Despite medical advances, half of the patients admitted to hospital for recovery from acute illness, injury or surgery have swallowing difficulties and those requiring tubes for breathing support are at even greater risk. Difficulties with swallowing decrease patients' quality of life, prolong their hospital stay, as well as lead to medical complications such as pneumonia, malnutrition and death. Presently, there is no screening test for swallowing difficulties in patients who have required respiratory support. Screening will allow for early detection of swallowing problems which is important to prevent serious complications, such as pneumonia.
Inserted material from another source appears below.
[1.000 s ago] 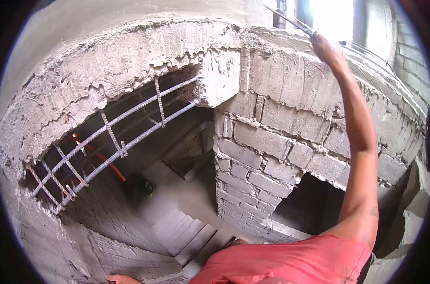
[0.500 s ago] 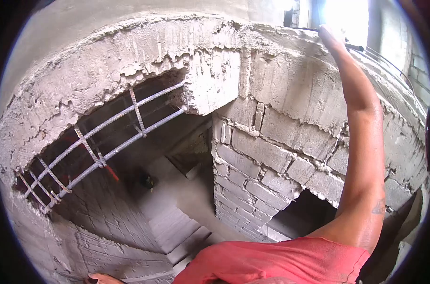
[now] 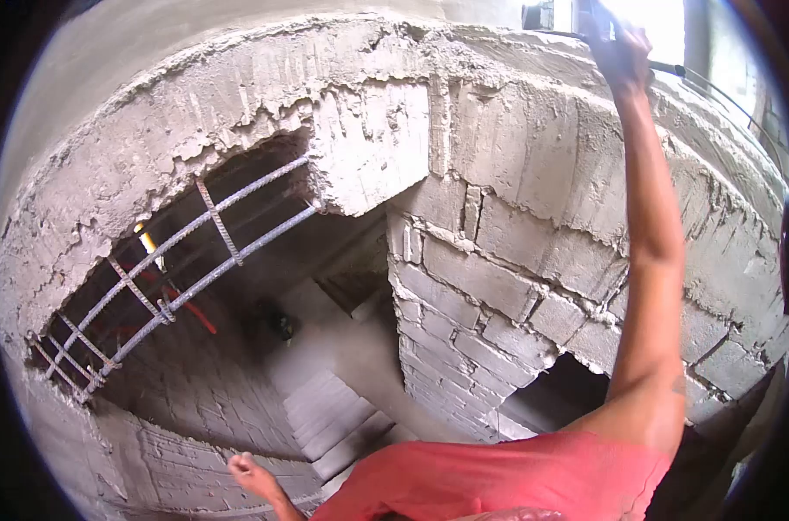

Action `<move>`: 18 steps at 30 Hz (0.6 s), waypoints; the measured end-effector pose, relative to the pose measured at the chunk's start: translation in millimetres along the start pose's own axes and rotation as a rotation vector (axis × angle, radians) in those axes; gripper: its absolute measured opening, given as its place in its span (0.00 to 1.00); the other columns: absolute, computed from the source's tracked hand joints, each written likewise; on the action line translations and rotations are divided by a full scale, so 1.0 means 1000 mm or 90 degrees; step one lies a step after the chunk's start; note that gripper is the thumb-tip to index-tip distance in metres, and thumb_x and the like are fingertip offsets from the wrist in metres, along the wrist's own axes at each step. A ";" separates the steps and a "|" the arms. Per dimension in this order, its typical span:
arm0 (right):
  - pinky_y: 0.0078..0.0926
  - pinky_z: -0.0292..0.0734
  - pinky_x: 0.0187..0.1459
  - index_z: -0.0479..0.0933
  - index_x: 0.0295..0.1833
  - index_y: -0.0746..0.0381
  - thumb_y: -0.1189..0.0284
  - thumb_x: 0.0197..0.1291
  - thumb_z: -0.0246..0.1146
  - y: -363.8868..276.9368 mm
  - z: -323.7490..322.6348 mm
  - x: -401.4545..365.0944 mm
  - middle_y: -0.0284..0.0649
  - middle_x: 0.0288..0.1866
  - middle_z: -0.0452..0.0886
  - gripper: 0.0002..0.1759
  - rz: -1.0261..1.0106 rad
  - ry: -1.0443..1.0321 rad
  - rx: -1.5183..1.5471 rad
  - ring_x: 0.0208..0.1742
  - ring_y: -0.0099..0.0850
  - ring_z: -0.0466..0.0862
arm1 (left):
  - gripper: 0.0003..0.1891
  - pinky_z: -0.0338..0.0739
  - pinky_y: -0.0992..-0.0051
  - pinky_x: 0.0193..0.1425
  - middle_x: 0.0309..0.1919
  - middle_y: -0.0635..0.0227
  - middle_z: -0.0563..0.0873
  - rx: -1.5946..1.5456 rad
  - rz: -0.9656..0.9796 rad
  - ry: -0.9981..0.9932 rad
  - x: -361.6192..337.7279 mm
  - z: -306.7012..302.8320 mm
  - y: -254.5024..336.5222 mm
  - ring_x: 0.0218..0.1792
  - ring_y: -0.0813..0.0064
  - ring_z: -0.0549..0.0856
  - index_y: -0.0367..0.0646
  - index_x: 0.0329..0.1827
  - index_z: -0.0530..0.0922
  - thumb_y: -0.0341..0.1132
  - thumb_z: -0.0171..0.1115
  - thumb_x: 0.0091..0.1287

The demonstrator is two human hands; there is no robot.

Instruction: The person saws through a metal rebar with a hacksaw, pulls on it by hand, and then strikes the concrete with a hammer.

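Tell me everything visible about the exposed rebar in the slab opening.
The rebar is ribbed grey steel: long parallel bars slanting across the dark opening in the broken concrete slab, crossed by short ties along their length. Its upper end runs into the concrete edge. Nothing else touches it.

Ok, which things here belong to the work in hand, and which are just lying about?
In hand: right hand at the thin metal rod atop the block wall.
Lying about: rebar grid, red pipe, stairs; left hand free.
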State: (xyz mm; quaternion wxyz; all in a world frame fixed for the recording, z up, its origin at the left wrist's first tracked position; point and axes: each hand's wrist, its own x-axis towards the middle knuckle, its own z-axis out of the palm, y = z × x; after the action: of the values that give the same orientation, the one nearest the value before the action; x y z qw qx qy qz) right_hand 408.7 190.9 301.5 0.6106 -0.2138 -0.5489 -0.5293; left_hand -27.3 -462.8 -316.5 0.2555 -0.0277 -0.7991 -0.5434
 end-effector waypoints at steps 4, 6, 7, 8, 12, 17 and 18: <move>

This research will determine the accuracy of a new screening test, the Toronto Bedside Swallowing Screening Test (TOR-BSST©) previously tested with stroke patients, to predict the presence of swallowing difficulties in patients who have required breathing support for longer than 48 hours. The investigators will enroll 100 patients from the intensive care medical surgical units at the University Health Network. The findings from this research will help identify those patients with swallowing problems earlier than it is currently possible. Once identified, at risk patients will be referred to a speech language pathologist swallowing expert for more comprehensive testing; thereby, decreasing their risk of experiencing serious complications, such as pneumonia, secondary to swallowing problems.
Study Type
OBSERVATIONAL
Enrollment
100
All enrolled patients will be screened for dysphagia by two blinded screeners using the TOR-BSST©.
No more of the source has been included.